Week 8 - Internet Computing
Normally web based issues are called ’embarrassingly parallel'.
These problems can be broken down into easy to do parallel operations, such as accessing email, doing a web search, or downloading files. No two clients rely on each other so all computation can be broken down on the per user level.
Issues in giant scale systems
The structure of giant scale internet services normally follows the below pattern:
Clients on the outside of the network.
You come through some IP network.
There is some load manager moving load between different back end servers.
Back end servers, often on the order of 100 to 1000 servers

With running one of these services, you need to know how to handle server failures - as in this case it is when rather than if one happens.
Sense of scale
As of 2000:
| Service | Nodes | Queries | CPUs/Node |
|---|---|---|---|
| AOL Web | > 1,000 | 10B/day | 4-CPU |
| Inktomi search engine | > 1,000 | > 80M/day | 2-CPU |
| Geocities | > 300 | 25M/day | ??? |
| Anon Web-based email | > 5,000 | 1B/day | ??? |
There are distinct advantages of structuring a system like this:
- Horizontal scaling: adding more nodes to the system scales it up.
- Cost control:
Load manager
There are different strategies we can take for load balancing requests:
Round robin: Each requests gets sent to a different server to be handled. This is done at the server level which makes it very efficient. However, we struggle with handling servers that are down. This also assume all machines on the network are equal and for the same thing.
Layer 4 switches (Transport layer): This can inspect who the packet is intended to be for and make decisions on where to send that packet based on that. For example this allows us to act as a reverse proxy to send packets intended for one application to a specific subset of servers. This can also hide down servers from the client using a Backplane with the servers it is serving. This Backplane can also be used for higher level semantics such as sending requests with particular body to different instances - this allows for different nodes to only replicated limited data for their preferred queries.
DQ Principle
This theory is about matching demand with supply and varying parameters around this. We start with some definitions:
Q_0: The total number of queries we need to server in this time step.
Q_c: The number of queries we handled in this time step.
Yield: Q = Q_c/ Q_0 \in [0,1] the proportion of the queries we handled in this time step.
D_f: The full amount of data the system holds to handle this query.
D_v: The amount of data we use to server requests in this time step.
Harvest: D = D_v/ D_f \in [0,1] the proportion of the data we used to server requests in this time step. This is a proxy for how ‘well’ we handled the request - did we use all possible websites to check against your query or just a limited set of them.
It is assumed for a given set up the product DQ is a constant. This means that there is a payoff to have if the constant DQ is not 1. We can either server a limited set of requests at the full quality or we can offer all the queries at a degraded quality.
When thinking about D, what it is in reality depends on how the system is limited. For example you could be I/O bound, as you simply need to process a lot of data to handle a request. However, in most giant scale services it is more likely that they are network bound.
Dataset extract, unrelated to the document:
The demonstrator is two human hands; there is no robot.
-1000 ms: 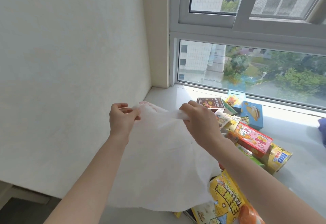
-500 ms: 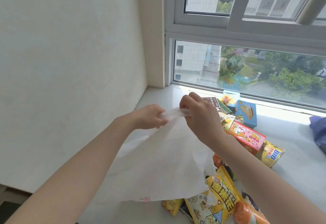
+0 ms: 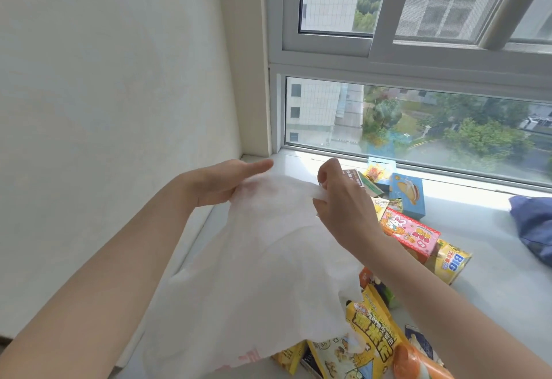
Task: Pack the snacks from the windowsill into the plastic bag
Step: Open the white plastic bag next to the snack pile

This means it is hard to scale up the DQ constant at some points - as getting more network may be out of your control.
There are some metrics people talk about for huge data centers:
I/O ops per second: How many I/O operations per second the system can handle.
Mean time to repair: How long does it take for a server to recover after a failure.
Mean time between failure: How long does it take for a server to go down.
Uptime: This is defined by MTTR and MTBF as (MTBF - MTTR)/MTBF and expressed as number of 9’s so 5 9’s is 0.99999 as this ratio.
However, uptime has its limitations. For example if a failure happens in down time - then no one really cares.
Replication vs partitioning
Replicating data means we have more servers with each bit of the data. This makes our systems robust to server failures. Therefore, when failures occur in a replicated system D remains unchanged but Q goes down.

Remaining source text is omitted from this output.